Moody’s is one of the agencies that assesses and gives ratings for municipal bonds such as those that our hospital has issued over the years – which include both limited tax (GOLT) and unlimited tax (GOULT) general obligation bonds. The primary one, issued in 2013 to finance the construction of the new inpatient wing, was for $47.5 million.

The hospital issued its first muni bonds in 1993. Up until 2015, Moody’s rated its bonds as mostly A2, and sometimes A3 - indications of strong financial health. In April 2015, the rating slipped (to Baa3), but quickly rebounded somewhat (to Aaa2). As recently as February 2018, Moody’s still considered WH’s outlook as “favorable.”

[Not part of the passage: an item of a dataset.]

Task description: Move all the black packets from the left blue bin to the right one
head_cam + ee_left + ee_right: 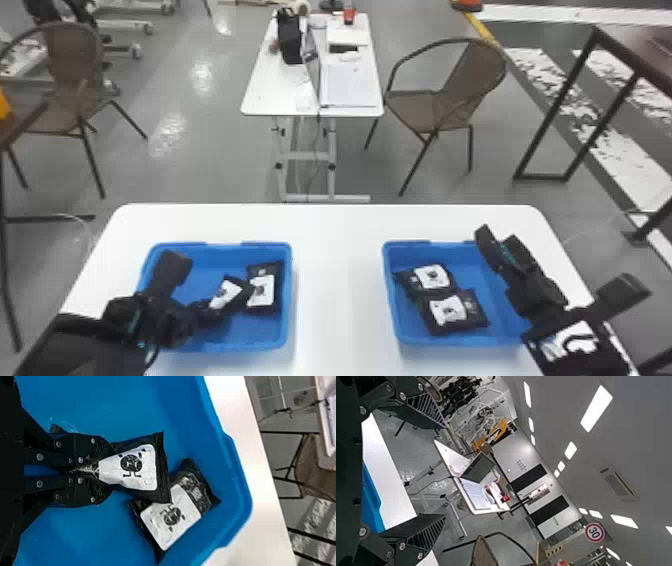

On March 26, 2019, however, Moody’s precipitously lowered the ratings of both categories of bonds (to Baa2 and Ba1). On that same date, Moody’s also issued a credit opinion of “Outlook Negative” for both types.
           
In giving its rationale for the downgrades, Moody’s cited WH’s weak financial performance, WH’s failure to achieve financial goals of raising liquidity, as well as continued pressure from competitive hospital enterprise risks. 

Moody’s added that WH’s operating tax levy will likely be insufficient to cover future debt service, and that other revenues available for debt service are constrained by the notable enterprise risk and an expectation of weak or negative cash flow.

Back in March 2018, then CFO (now interim CEO) Ron Telles reported that WH has deferred maintenance needs that will cost approximately $35 million. He presented three financing options: revenue bonds, GOLT bonds, or (preferably) a USDA Loan.

Moody’s confirmed last month that WH plan is to have the GOLT bonds be refunded completely by the issuance of new USDA revenue bonds – but ominously adds that those bonds have not been approved.

The USDA loan remains unapproved after more than a year, and Moody’s paints a gloomy picture concerning WH’s existing bonds.

Let’s for a moment be optimistic that WhidbeyHealth can obtain funding to temporarily alleviate its immediate problems. If so, it appears it will involve payment back with undesirable interest rates, which bodes poorly for the future.

Can we all, at long last, agree that WhidbeyHealth is in a financial crisis – and one that threatens its very existence? Once we acknowledge that realization, then maybe we can focus on the daunting task of reversing these unfortunate financial numbers.

In his brief but on-point remarks upon being named interim CEO last Tuesday, Ron Telles stated: “We are in a little bit of perilous times, but I look out and I see an incredibly passionate focus here.” Though a bit understated, that’s the truth.